- Flag used by the group
- Leaders: Fahd al-Balous (formerly) Laith al-Balous (formerly) Wissam Eid †
- Dates active: March 2016–August 2025
- Split from: Men of Dignity
- Merged into: National Guard
- Ideology: Regionalism
- Part of: Southern Operations Room
- Wars: Syrian Civil War; Syrian conflict (2024–present) Southern Syria clashes (July 2025–present); ;

= Sheikh al-Karama Forces =

Syrian armed group

The Sheikh al-Karama Forces was a Druze militia group based in the As-Suwayda Governorate in southern Syria, that emerged during the Syrian civil war. Despite the group clashing with Syrian government forces and Hezbollah on numerous occasions, it was not part of the nationwide Free Syrian Army or general Syrian opposition. In August 2025, the group merged into the Druze-led National Guard.

==History==
===Men of Dignity===

The Men of Dignity emerged in 2014 with supporters of Wahid al-Balous who was a dissident of the government in the Druze community and initially called for the removal of the Syrian government. However, he and his movement were noted as neither being supportive of the Syrian government nor necessarily opposed to it, but rather wanted reform and steps to be taken to reduce corruption within the Syrian government. There was also speculation as to whether he wanted to establish his own separatist Druze state or make a deal with the FSA for autonomy. Despite this, however, his supporters were known to use the flag of Syria and refer to the Syrian army respectably as the Syrian Arab Army. The group also stressed strict self-defense, and claimed to have support from the Druze community in Israel which it called Palestine instead, and does reject Druze cooperation with the Israeli government. The Men of Dignity also did not oppose the Syrian military. However, they did oppose the government's conscription program and instead wanted to focus on local defense.
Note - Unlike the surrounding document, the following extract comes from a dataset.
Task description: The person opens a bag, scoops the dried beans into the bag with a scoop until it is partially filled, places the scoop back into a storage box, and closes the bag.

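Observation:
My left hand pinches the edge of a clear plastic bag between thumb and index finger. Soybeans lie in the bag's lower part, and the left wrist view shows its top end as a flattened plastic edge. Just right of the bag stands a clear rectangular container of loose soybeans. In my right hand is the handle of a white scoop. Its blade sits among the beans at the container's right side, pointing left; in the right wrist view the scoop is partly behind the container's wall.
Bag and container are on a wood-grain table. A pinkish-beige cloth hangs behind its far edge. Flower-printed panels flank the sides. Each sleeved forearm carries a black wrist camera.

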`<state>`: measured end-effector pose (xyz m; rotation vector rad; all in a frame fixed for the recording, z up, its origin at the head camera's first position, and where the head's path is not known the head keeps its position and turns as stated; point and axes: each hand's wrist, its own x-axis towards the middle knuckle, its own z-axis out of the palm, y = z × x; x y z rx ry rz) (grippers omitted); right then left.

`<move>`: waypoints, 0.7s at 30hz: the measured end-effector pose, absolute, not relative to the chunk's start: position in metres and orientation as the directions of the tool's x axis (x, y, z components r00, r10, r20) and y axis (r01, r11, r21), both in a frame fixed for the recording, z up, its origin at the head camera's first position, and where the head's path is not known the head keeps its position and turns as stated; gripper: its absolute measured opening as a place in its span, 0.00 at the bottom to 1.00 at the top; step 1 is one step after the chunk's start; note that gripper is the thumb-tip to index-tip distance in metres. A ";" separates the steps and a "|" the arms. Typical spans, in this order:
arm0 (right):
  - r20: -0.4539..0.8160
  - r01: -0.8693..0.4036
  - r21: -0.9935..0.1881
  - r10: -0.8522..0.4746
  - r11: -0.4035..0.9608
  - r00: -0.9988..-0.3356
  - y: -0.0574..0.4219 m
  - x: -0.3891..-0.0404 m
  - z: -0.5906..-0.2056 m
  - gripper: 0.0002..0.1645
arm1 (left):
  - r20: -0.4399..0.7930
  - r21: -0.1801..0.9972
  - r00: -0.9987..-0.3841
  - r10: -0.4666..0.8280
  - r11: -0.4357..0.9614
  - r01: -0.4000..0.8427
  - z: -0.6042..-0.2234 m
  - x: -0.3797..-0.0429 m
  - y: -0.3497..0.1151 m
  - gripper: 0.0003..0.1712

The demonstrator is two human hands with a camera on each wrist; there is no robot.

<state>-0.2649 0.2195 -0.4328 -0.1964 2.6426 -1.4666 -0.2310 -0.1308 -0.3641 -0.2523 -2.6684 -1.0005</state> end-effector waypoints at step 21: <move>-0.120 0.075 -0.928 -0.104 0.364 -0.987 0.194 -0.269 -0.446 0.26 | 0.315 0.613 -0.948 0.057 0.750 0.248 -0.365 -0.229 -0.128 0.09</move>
Wahid al-Balous was killed by a car bomb in 2015. After his death, many false reports emerged that Druze militants were joining the Free Syrian Army, and that a new Druze FSA group had been established in Suwayda, as part of the greater Syrian Civil War that has left Suwayda largely unaffected. After the assassination, the group released a statement blaming the government. However, they expressed they would continue to work within a framework supported by the government. A new leader also took over the group named Yahya al-Hajjar.

===Sheikh al-Karama Forces===
The group was established in March 2016, after splitting from the Men of Dignity. One of the catalysts of the split was the unwillingness of al-Balous to attack the Syrian state. However, they do not hold tensions with the Men of Dignity.

The al-Karama Forces were formerly led by brothers Laith al-Balous and Fahd al-Balous, who are the sons of Wahid al-Balous. The two brothers are affiliated with the Guest House of Dignity, which Laith leads.

The group kidnapped and killed a Syrian drug trafficker named Ahmed Jaafar in March 2018.

Members of the Druze community and the group were targeted by the Syrian Ba'athist government; the group claims that several members of the Druze community in the Suwayda governorate were arrested and tortured under terrorism charges.

On 21 February 2019, the Sheikh al-Karama Forces attacked the Syrian government's military intelligence forces in Suwayda, after the family of a Syrian opposition member asked the group to help them retake the person's house, which the government had seized years before.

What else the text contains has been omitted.